“Ways to Best Utilize the Unfortunate and Bizarre Cards We Were Dealt”: Director Ben Berman | Untitled Amazing Johnathan Documentary
Whenever directors watch their own films, they always do so with the knowledge that there are moments that occurred during their production — whether that’s in the financing and development or shooting or post — that required incredible ingenuity, skill, planning or just plain luck, but whose difficulty is invisible to most spectators. These are the moments directors are often the most proud of, and that pride comes with the knowledge that no one on the outside could ever properly appreciate what went into them.
So, we ask: “What hidden part of your film are you most privately proud of and why?”
When asked what I’m privately most proud of about my film that required skill, planning, or just plain luck, I’d like to talk about PLAIN LUCK. Even when it was significantly bad luck, it was luck that made my film. It’s deep in the film’s DNA and the main reason I believe the documentary tells a meaningful story. But a quick note: it’s pretty difficult to talk much about the film without giving away key story points, so forgive me if I speak too vaguely.
Case in point: If I didn’t plan on filming the penultimate scene of the movie on a longer lens in order for the subjects to feel at ease, then I wouldn’t have given the camera operators comteks to track the conversation from afar, and therefore Kirk Johnson (EP/camera op) wouldn’t have heard our subject saying crucial things off camera after we cut, and then we wouldn’t have been able to film the impromptu moments that followed—which is the reason our film ends in an emotionally impactful way. I know we can all play this game and question what if X didn’t happen, or what if we didn’t meet X person at X time, but I feel this project is just littered with instances, big and small, like this that really paid off. However, this is all pretty new to me.

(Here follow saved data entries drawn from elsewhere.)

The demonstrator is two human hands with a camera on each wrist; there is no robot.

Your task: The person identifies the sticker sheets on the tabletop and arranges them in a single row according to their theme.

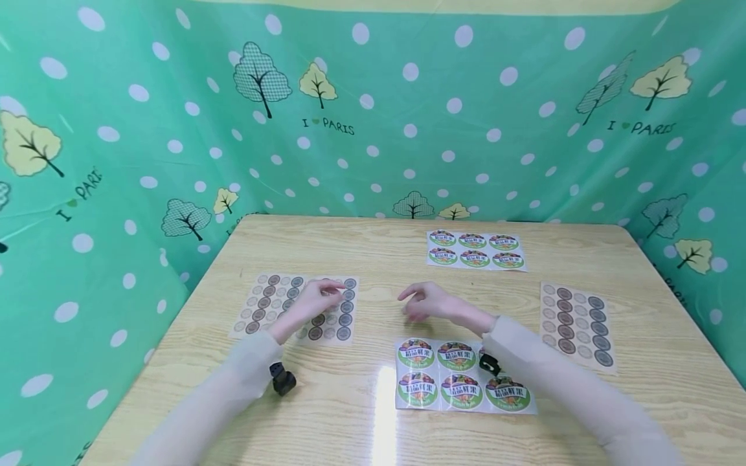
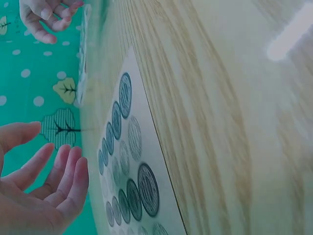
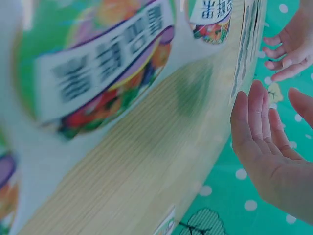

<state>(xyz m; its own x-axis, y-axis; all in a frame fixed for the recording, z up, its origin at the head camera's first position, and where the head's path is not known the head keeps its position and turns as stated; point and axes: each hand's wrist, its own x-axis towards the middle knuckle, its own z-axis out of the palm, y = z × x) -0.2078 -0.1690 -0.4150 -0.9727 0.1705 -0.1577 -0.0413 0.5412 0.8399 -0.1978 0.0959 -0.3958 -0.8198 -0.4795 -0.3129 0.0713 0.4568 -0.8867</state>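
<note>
My left hand (image 1: pixel 319 299) hovers over a sheet of small round stickers (image 1: pixel 265 317) in grey and brown columns on the left of the table. Its fingers are loosely bent and hold nothing, as the left wrist view also shows. To the right, my right hand (image 1: pixel 428 303) hangs above bare wood, just beyond a near sheet of fruit-label stickers (image 1: pixel 434 364). Those labels are large, round and green with printed characters. Nothing lies between the relaxed fingers (image 3: pixel 255 115) of the right hand. Its forearm passes over the near label sheet and hides part of it.
A second sheet of fruit labels (image 1: pixel 474 250) lies near the table's back edge. Farther right is a narrower sheet of small round stickers (image 1: pixel 577 327). Green dotted curtain (image 1: pixel 373 116) surrounds the wooden table (image 1: pixel 344 414), whose front shows a bright glare strip.
</note>
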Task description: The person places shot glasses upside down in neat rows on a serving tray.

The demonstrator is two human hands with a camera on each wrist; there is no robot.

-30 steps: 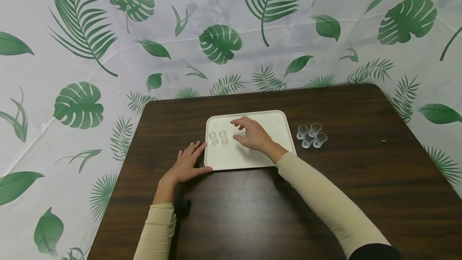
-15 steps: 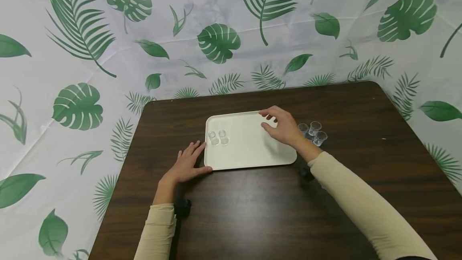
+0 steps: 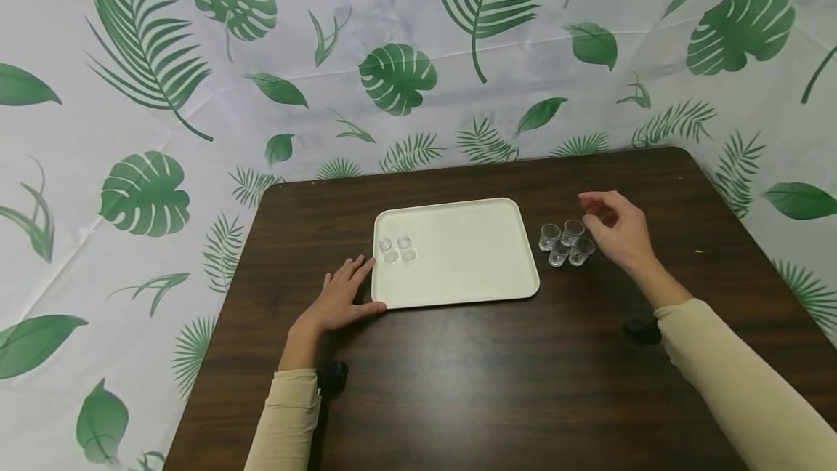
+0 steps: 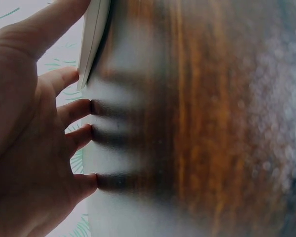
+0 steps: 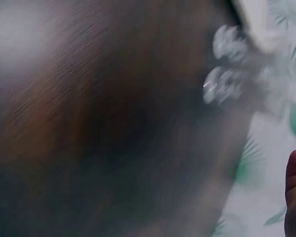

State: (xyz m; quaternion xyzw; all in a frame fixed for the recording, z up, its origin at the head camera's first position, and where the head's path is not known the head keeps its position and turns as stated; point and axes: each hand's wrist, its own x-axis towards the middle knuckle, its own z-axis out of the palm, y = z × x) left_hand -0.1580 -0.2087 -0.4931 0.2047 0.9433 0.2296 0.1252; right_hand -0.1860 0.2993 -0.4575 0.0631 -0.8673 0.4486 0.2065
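Observation:
A cream tray [image 3: 467, 253] lies on the table. My left hand [image 3: 335, 300] rests at its left edge, fingers spread; in the left wrist view the thumb and forefinger lie along the tray's rim [image 4: 94, 44] and the other fingertips touch the table. Two small clear cups [image 3: 406, 253] stand side by side near the tray's left end. Several more clear cups [image 3: 580, 253] are clustered on the table just right of the tray. Beside that cluster, on its right, hovers my right hand [image 3: 621, 232], fingers loosely bent and holding nothing. The right wrist view shows blurred cups [image 5: 223, 86] and my thumb [image 5: 294, 180].
The dark wooden table [image 3: 458, 384] has a rounded far edge. Behind it and along the left hangs a white cloth [image 3: 314, 107] with green leaf prints. A black wrist camera [image 3: 641, 331] hangs under the right wrist.
My right hand has moved right, from over the tray, past the cup cluster to its right side. The left hand and the cups have stayed where they were.

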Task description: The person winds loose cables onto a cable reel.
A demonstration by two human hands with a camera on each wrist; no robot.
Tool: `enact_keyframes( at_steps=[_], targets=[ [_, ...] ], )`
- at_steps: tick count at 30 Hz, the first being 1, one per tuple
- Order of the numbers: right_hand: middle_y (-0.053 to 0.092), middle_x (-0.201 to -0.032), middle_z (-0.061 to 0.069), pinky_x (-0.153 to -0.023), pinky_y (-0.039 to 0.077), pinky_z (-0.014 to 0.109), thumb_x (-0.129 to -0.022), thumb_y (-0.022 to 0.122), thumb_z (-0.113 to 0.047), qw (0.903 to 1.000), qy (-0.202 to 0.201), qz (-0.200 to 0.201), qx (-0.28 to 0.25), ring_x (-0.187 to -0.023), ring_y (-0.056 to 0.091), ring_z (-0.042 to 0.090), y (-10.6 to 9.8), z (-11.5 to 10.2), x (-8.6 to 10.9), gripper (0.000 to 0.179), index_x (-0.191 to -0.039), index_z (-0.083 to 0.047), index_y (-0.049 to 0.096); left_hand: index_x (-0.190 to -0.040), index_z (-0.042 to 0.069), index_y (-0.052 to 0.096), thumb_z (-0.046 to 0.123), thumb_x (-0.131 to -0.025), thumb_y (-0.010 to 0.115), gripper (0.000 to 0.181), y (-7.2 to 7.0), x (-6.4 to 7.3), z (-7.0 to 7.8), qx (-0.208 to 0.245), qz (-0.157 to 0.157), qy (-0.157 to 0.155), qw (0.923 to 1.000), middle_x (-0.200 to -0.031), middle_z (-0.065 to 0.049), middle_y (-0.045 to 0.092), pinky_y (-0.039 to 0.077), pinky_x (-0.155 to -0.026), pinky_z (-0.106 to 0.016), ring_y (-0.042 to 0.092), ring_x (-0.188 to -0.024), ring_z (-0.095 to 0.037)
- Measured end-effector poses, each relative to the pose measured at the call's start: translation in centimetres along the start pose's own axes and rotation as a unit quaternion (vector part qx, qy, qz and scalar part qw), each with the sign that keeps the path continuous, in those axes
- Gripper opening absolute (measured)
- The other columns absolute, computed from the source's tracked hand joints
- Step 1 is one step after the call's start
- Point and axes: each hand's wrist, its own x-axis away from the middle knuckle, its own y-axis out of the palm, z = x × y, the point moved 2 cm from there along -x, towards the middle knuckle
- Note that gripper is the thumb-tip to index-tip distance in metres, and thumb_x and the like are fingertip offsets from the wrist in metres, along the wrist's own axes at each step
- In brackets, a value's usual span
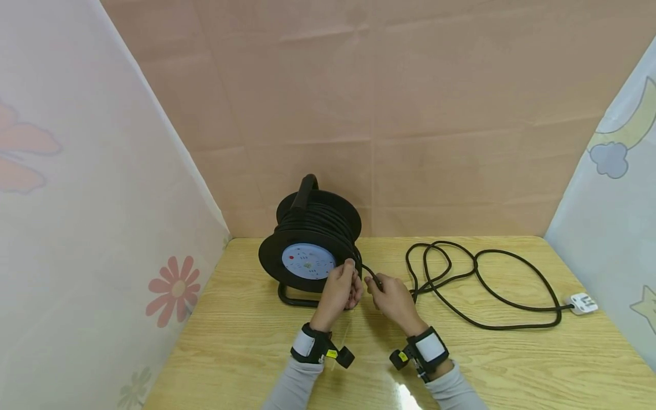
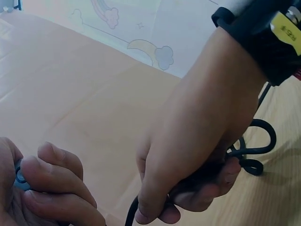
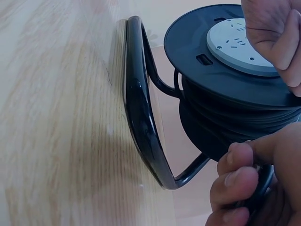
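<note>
Gripping cable (image 1: 475,262): right hand (image 1: 393,297); left hand (image 1: 337,288) curled round knob (image 2: 20,178).

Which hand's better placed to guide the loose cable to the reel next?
Likely the right hand: its fingers grip the black cable between the reel and the loose loops. The left hand is at the reel's front, curled round a small grey part.

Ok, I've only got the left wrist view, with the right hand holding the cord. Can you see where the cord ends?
Observer: Yes, in a white plug near the right edge of the table.
Operator: And the other way, past the right hand?
Observer: There the cord runs to a black reel.
Operator: What holds the reel up?
Observer: A black tube stand.
</note>
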Motion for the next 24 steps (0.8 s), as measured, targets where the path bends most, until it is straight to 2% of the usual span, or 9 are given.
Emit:
enact_keyframes(
  at_steps=[12, 24],
  targets=[
    [0.048, -0.049, -0.002, -0.036, 0.028, 0.024, -0.101, 0.051, -0.032, 0.9992, -0.007, 0.003, 0.039, -0.038, 0.041, 0.014, 0.0, 0.5, -0.1, 0.035, -0.078, -0.010, 0.064, -0.073, 0.001, 0.046, 0.048, -0.105, 0.031, 0.059, 0.0, 0.3, -1.0, -0.017, -0.005, -0.002, 0.9998, -0.052, -0.006, 0.047, 0.032, -0.034, -0.021, 0.038, -0.034, -0.011],
    [0.044, -0.050, -0.003, -0.038, 0.024, 0.023, -0.100, 0.054, -0.033, 0.9962, -0.007, 0.012, 0.086, -0.039, 0.038, 0.012, -0.1, 1.0, 0.1, 0.040, -0.063, -0.016, 0.051, -0.076, 0.002, 0.046, 0.048, -0.105, 0.030, 0.057, 0.0, 0.7, -1.9, -0.034, -0.007, -0.021, 0.9991, -0.052, -0.005, 0.048, 0.031, -0.034, -0.022, 0.038, -0.034, -0.011]
  ],
)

I traditionally work in fiction television and this is my first nonfiction feature project. In the past I’ve worked very hard to plan, shotlist, overhead, make breakdowns, etc. I’m most comfortable with a solid plan. Shifting into a nonfiction project with no script, no steadfast plan and no way of knowing where things will go has been a transformative experience for me. It’s taught me a lot, mainly about embracing obstacles instead of fearing them, and understanding there are way bigger elements at play then us and our measly plans. I’m happy that I was able to roll with the punches and find ways to share control with fate and my great collaborators.
There’s no question that there was another force guiding this project, allowing us to luck out time after time. So to the question of “What hidden part of your film are you most privately proud of and why?”—I’m proud of accepting the ways in which we lucked out, and I’m happy we figured out ways to best utilize the unfortunate and bizarre cards we were dealt.